Work to complete: Locate every line below that contains the word "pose" and copy it.

Data under study:
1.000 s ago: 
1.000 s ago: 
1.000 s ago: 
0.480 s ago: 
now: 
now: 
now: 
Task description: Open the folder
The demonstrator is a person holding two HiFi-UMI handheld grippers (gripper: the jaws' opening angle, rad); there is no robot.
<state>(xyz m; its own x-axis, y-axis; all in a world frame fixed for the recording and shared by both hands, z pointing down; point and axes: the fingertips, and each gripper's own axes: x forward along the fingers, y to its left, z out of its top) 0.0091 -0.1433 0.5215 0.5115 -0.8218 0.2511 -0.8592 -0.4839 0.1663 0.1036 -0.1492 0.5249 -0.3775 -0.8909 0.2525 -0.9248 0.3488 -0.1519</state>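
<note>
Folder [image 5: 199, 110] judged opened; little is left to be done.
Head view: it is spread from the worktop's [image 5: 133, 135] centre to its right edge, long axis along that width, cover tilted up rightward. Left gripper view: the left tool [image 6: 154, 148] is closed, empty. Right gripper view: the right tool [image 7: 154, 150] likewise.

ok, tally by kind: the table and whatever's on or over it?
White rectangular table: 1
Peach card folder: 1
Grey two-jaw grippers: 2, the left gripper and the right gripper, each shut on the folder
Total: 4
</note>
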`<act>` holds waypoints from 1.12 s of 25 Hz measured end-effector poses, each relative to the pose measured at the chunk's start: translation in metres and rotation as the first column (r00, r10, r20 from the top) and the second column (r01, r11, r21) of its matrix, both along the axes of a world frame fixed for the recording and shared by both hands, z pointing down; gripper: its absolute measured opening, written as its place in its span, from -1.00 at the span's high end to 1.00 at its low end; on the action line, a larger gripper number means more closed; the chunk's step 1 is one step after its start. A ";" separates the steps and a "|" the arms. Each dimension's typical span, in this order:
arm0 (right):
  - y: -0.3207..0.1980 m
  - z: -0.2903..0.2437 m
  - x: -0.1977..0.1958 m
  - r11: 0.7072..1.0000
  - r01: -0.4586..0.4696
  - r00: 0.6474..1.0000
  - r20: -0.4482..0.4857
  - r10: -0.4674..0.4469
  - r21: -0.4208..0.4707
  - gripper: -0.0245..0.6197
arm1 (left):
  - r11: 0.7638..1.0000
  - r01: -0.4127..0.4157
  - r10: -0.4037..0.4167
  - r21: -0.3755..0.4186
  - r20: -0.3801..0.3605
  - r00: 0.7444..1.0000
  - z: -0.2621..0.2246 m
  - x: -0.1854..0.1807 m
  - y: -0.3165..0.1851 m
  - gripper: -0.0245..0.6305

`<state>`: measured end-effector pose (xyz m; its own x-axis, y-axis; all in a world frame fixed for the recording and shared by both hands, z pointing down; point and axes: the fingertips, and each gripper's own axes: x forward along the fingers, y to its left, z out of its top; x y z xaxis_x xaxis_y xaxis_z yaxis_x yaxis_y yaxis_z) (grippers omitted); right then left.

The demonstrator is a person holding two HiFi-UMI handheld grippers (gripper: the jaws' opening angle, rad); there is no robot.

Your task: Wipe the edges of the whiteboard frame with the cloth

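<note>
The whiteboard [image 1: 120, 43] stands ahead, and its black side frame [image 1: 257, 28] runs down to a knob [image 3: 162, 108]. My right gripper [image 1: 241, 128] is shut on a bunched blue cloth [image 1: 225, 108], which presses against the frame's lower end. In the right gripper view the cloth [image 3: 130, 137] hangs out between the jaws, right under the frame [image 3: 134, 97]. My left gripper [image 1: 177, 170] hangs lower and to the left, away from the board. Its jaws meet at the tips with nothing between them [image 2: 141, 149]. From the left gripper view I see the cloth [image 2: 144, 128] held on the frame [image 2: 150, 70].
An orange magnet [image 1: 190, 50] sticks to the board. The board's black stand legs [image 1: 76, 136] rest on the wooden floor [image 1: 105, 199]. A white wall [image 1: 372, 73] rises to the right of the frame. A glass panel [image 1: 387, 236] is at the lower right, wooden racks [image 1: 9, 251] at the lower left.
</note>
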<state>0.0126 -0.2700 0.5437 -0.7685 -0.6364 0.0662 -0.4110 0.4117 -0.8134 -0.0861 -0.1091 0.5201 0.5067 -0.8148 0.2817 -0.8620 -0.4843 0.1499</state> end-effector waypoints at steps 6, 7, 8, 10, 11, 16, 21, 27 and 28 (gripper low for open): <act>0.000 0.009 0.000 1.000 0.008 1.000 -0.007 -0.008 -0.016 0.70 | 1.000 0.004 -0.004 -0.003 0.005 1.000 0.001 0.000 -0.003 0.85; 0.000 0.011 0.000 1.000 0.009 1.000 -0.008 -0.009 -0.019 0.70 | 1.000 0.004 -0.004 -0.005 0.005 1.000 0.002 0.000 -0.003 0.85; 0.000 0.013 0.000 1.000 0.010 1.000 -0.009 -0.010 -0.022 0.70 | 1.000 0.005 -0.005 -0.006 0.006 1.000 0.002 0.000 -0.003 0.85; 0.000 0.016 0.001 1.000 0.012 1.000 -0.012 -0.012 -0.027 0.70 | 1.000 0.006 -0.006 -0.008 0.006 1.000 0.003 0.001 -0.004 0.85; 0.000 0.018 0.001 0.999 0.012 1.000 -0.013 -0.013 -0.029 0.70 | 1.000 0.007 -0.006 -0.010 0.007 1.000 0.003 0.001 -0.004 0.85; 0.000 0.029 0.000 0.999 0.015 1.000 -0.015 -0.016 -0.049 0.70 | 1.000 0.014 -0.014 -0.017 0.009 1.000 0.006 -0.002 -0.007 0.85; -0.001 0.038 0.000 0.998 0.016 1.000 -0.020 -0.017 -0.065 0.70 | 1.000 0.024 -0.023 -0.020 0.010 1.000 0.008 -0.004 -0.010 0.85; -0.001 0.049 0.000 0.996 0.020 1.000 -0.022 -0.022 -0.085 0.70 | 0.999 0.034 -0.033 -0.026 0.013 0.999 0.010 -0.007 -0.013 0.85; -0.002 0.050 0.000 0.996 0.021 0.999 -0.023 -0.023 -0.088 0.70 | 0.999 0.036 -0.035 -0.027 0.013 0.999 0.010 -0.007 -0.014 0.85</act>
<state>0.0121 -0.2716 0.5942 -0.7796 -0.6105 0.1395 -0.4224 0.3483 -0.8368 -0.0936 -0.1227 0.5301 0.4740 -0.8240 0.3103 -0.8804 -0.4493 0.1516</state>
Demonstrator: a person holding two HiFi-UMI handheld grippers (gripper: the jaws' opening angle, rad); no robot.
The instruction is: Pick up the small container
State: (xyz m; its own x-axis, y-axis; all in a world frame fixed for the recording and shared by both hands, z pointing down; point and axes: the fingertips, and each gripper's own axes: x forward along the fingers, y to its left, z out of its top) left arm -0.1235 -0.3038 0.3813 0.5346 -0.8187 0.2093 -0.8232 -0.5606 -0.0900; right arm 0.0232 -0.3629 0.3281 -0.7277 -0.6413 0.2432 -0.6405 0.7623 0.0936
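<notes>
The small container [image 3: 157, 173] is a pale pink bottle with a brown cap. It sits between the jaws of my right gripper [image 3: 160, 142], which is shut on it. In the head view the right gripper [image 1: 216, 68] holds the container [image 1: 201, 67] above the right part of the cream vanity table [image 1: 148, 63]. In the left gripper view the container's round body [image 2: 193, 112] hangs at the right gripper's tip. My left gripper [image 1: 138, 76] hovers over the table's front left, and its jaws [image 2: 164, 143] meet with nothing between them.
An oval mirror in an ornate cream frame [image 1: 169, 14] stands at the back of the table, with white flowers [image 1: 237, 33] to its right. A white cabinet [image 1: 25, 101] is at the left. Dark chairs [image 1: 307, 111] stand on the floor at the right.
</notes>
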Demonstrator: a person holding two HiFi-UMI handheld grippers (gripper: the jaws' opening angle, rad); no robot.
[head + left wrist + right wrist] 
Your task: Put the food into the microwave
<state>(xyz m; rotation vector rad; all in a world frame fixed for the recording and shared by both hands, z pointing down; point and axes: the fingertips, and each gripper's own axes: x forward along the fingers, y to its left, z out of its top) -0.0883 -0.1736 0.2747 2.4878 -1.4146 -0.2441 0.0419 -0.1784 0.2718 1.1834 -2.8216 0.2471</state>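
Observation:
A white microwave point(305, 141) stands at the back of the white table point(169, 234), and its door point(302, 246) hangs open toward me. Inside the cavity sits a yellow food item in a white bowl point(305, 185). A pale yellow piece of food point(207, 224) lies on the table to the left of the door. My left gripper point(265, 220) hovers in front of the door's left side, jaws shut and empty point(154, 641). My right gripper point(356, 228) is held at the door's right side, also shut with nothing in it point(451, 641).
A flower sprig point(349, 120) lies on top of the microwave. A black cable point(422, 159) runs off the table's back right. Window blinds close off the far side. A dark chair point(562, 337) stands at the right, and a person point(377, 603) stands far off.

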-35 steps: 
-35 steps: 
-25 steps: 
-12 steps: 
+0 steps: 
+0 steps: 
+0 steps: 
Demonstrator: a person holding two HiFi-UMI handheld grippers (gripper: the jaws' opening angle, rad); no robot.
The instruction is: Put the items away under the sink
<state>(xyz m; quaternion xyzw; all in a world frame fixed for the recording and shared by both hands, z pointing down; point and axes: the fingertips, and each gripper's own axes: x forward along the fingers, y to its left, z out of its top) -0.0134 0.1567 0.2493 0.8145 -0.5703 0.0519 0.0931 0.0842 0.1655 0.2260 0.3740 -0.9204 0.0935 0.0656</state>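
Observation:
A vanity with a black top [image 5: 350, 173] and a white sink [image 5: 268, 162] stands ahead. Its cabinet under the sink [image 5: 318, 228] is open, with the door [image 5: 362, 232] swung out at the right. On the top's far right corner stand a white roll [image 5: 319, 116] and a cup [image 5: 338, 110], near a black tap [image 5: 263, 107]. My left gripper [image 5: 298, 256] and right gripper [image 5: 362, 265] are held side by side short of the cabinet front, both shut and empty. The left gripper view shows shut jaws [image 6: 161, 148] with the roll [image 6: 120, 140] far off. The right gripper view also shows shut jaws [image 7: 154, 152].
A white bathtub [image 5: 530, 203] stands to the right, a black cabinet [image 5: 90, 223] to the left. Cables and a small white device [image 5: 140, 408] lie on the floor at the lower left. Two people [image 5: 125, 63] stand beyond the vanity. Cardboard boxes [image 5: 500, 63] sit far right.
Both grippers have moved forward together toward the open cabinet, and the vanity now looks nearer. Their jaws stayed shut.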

Written solution:
`<act>` holds waypoints from 1.12 s of 25 Hz measured end-effector poses, each relative to the pose measured at the chunk's start: translation in metres and rotation as the first column (r00, r10, r20 from the top) and the second column (r01, r11, r21) of its matrix, both along the axes of a world frame fixed for the recording and shared by both hands, z pointing down; gripper: its absolute measured opening, written as its place in its span, from -1.00 at the span's high end to 1.00 at its low end; on the action line, a larger gripper number means more closed; the chunk's step 1 is one step after its start. A ";" separates the steps and a "|" the arms. Each dimension's typical span, in this order:
`<state>`: measured end-effector pose (xyz m; its own x-axis, y-axis; all in a world frame fixed for the recording and shared by both hands, z pointing down; point and axes: the fingertips, and each gripper's own axes: x forward along the fingers, y to its left, z out of its top; x y z xaxis_x xaxis_y xaxis_z yaxis_x yaxis_y yaxis_z) (grippers omitted); right then left.

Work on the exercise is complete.